Егор не смог не сплюнуть в очередной раз, точно произнёс что-то гадкое и омерзительное.
– И страшно так жить, в обществе убийц в военной форме и в мире убийц в костюмах от Brioni или Armani – это фирмы такие, солидные, по пошиву одежды, и в то же время позорно. России за Крым – уже не украинский, мама, – даже войну не объявили?! Но и вероломными руководство россиян не назовёшь. С 2005 года предупреждали, что если Украина возьмёт да и рванёт в ЕС и под НАТО, худо нам будет. Рванули – отобрали у нас полуостров. Затем Донбасс разорвали на две части, а виноваты в этом, оказывается, мы: кто здесь жил и остался жить. Убиты десять тысяч или уже больше украинских мужчин и парней, искалечили, и женщин тоже. …Я не виноватых ищу, мама. Я понять хочу: что мне делать?! Мне, мужчине, «Захиснику Вiтчизни!». Во мне же ровенская и полтавская кровь! Тоже идти убивать? Кого?! И «сепары», и «укры» спасать меня пришли. А я их об этом не просил! И получается, выходит на то, что мне нужно от них самих спасаться. Одни привели россиян с оружием, другие зазвали европейцев и американцев, и тоже с оружием. Такая вот независимость сейчас, у ДНР/ЛНР и Украины.

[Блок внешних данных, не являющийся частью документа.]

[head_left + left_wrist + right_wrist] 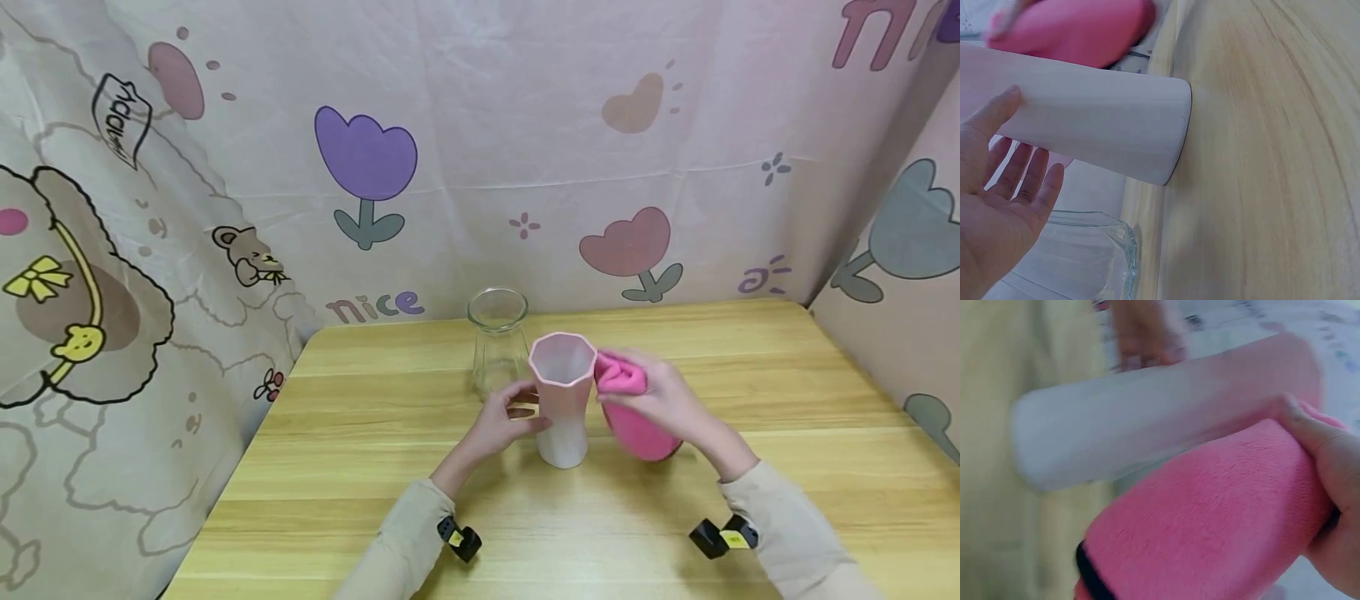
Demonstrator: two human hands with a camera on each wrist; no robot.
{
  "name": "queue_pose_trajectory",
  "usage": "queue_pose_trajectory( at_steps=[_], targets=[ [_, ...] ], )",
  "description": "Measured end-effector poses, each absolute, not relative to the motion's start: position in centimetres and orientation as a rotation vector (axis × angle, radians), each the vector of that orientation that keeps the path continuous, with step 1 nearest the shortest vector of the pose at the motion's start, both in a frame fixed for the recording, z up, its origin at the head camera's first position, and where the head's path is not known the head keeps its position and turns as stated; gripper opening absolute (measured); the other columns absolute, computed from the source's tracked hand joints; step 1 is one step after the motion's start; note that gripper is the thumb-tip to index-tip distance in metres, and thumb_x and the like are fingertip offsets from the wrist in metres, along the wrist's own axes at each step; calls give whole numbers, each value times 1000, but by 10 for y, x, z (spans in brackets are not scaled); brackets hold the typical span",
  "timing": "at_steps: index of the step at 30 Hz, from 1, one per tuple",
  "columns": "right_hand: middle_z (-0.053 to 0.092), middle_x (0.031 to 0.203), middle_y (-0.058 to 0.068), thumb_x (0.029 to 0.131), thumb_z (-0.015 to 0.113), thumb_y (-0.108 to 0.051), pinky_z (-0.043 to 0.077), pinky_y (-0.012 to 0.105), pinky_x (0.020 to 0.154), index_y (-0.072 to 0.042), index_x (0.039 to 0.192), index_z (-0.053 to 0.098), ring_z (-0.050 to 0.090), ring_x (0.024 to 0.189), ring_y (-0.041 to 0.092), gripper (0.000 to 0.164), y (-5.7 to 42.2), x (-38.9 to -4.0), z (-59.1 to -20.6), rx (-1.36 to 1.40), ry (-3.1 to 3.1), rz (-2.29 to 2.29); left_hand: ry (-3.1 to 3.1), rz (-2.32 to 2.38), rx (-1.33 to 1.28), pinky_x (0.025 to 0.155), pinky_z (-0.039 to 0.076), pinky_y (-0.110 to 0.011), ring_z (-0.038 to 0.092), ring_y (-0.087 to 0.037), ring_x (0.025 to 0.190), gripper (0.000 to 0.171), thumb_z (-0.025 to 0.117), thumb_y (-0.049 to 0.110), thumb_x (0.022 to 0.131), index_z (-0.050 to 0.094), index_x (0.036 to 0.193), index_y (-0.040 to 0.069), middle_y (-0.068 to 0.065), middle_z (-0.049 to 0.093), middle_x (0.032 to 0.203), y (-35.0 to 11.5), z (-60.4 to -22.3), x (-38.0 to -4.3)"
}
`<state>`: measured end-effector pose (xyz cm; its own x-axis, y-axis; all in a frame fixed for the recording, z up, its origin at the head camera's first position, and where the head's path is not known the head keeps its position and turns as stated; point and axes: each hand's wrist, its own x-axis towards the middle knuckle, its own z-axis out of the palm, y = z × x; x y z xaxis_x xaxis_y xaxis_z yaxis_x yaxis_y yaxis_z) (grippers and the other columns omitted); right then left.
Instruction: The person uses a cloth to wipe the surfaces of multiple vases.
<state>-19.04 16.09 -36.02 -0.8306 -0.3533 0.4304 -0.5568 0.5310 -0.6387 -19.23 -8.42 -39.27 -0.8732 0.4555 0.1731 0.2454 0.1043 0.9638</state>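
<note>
A tall faceted vase, pink at the top and fading to white below, stands upright on the wooden table. My left hand holds its left side, thumb on the near face and fingertips at the far edge. A bunched pink cloth with dark edging hangs from my right hand, which grips its upper part. In the right wrist view the cloth lies along the vase, close to its rim; whether they touch is unclear. The vase's inside is only partly visible.
A clear glass vase with a flared rim stands behind my left hand, close to the pink vase. The wooden table ends at a patterned cloth backdrop, which also hangs along both sides.
</note>
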Motion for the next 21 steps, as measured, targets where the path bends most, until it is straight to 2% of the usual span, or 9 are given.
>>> queue_pose_trajectory(
  at_steps=[5,8,12,17,21],
  targets=[
    [62,108,9,65,79,-3,44,15,84,-4,118,58,54,97,5,57,157,-185,-337,735,-2298,1202,2206,1872,712,93,43,-47,50,-37,107,48,66,-4,77,49,121,-8,-26,54,114,-83,-393,-193],
    [61,109,9,65,79,-2,41,10,85,-4,119,58,51,99,-1,57,154,-187,-336,761,-2268,1248,2210,1873,709,93,44,-47,51,-36,106,48,66,-4,77,49,121,-8,-25,54,114,-83,-393,-193],
    [60,111,8,67,78,-5,42,13,87,-4,119,58,52,102,3,55,151,-188,-349,753,-2314,1283,2201,1877,704,93,44,-45,51,-36,106,49,66,-5,77,49,122,-8,-26,54,114,-82,-393,-192],
    [61,108,6,70,77,-12,49,27,84,-3,117,58,56,98,16,51,149,-190,-373,801,-2427,1252,2215,1875,692,92,45,-44,52,-34,105,48,67,-4,77,49,122,-7,-24,54,114,-83,-394,-192],
    [62,105,6,71,77,-15,50,35,82,-3,114,58,58,95,20,49,150,-189,-382,850,-2464,1182,2228,1874,700,92,45,-45,53,-32,104,48,67,-3,77,50,121,-7,-23,55,113,-83,-394,-193]
  ],
)
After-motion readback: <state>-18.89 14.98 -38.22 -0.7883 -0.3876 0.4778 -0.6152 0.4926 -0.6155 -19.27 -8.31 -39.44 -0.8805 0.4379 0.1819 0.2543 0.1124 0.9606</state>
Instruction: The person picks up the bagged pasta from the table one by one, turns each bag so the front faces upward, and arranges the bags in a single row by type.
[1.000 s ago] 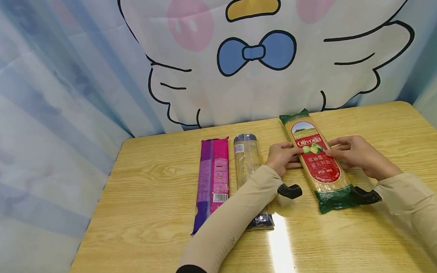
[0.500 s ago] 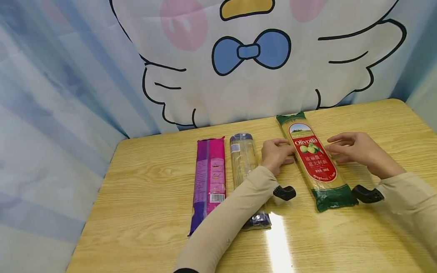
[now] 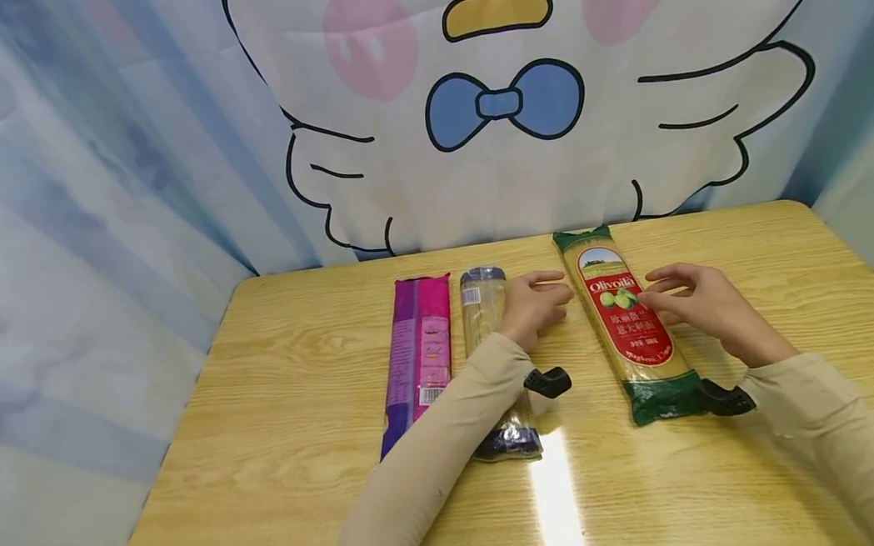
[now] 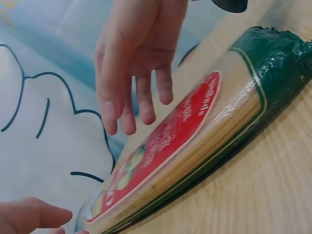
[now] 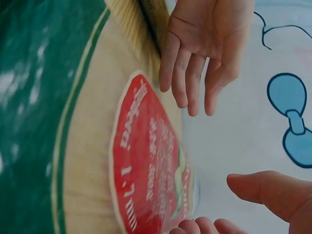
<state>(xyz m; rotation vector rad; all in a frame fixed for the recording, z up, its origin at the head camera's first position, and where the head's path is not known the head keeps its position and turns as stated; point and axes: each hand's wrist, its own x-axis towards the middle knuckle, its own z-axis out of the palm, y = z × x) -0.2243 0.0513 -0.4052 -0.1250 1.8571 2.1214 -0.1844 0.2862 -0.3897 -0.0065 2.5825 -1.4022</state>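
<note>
A spaghetti packet (image 3: 640,340) with green ends and a red oval label lies face up, slightly slanted, at the right of the table. Left of it, apart from its edge, my left hand (image 3: 535,307) holds nothing, its fingers loosely bent; it overlaps the edge of a clear noodle packet (image 3: 485,328) in the head view. My right hand (image 3: 710,310) is at the spaghetti packet's right edge, thumb over the label and fingers relaxed. Whether it touches the wrapper I cannot tell. Both wrist views show a gap between the hands, with the label (image 5: 151,161) between them.
A purple and pink packet (image 3: 419,349) lies left of the clear noodle packet, partly behind the left sleeve (image 3: 434,465). A printed curtain (image 3: 507,185) hangs directly behind the wooden table (image 3: 280,416).
Both hands have come off the spaghetti packet's sides. The left hand has moved left towards the clear packet; the right drew back, then shifted slightly left over the label. The view shifted slightly.
</note>
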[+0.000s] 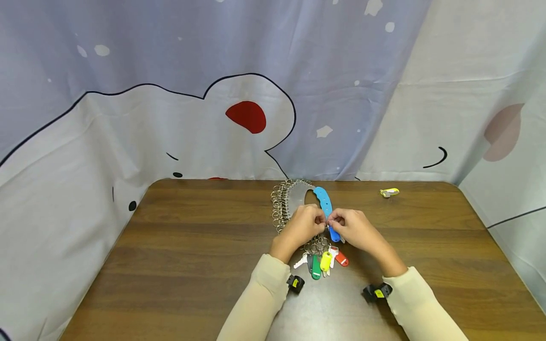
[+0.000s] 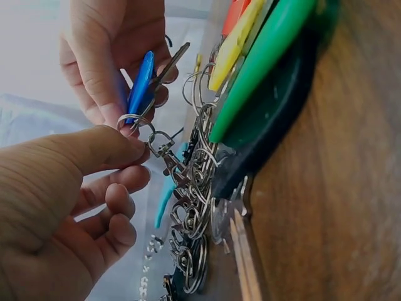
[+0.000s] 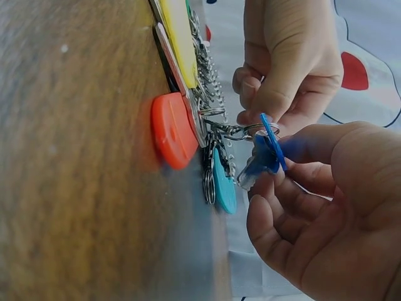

Блик солнца ярче высветил лицо на памятнике и глаза будто бы округлились. Егору захотелось в это поверить.
– А я уже и не удивляюсь, мама. Козлиные войска зашли в нашу с тобой страну. Знаешь, почему козлиные? Любая армия – это лбы, рога, копыта и даже…, не стану это обозначать, а ум, если он есть – у военачальников…
Договаривать Егор не стал – мама посёлок всё равно не увидит!
Он поднялся с травы и подошёл с влажными глазами к памятнику. Склонился – поцеловал не совсем похожий портрет Надежды Иванив, не прожившую даже свою молодость, но всем и всегда теперь улыбающуюся, навеки! Отошёл на шаг, задержался у могилы, закуривая в третий раз – ушёл под сень берёз, но не в ту строну, откуда пришёл.
Глава 2. …Дуэль
Выйдя к грунтовой дороге, скачущей по ложбинам и пригоркам, Егор остановился. Эта дорога была единственная, подводившая к посёлку от моста через Донец. И дорога и тропа, местами узкая, местами широкая, мягкая, пыльная и очень вязкая в дождь. А после него любому транспорту появляться на ней было опрометчиво и не безопасно. На ней и разбились родители Егора. Уклон к реке, отсвечивавшей серебром, и не больно-то крутой, да постоянный отчего-то. Точно сама земная твердь не хотела, чтобы эта грунтовку вообще когда-то протоптали. Поэтому ни «сепары», ни «укры» её не заминировали. Ещё и потому, что кругом, куда ни глянь – глубокие овраги, исполосовавшие склон, а равнины вроде и нет совсем. Так: лоскутки трав.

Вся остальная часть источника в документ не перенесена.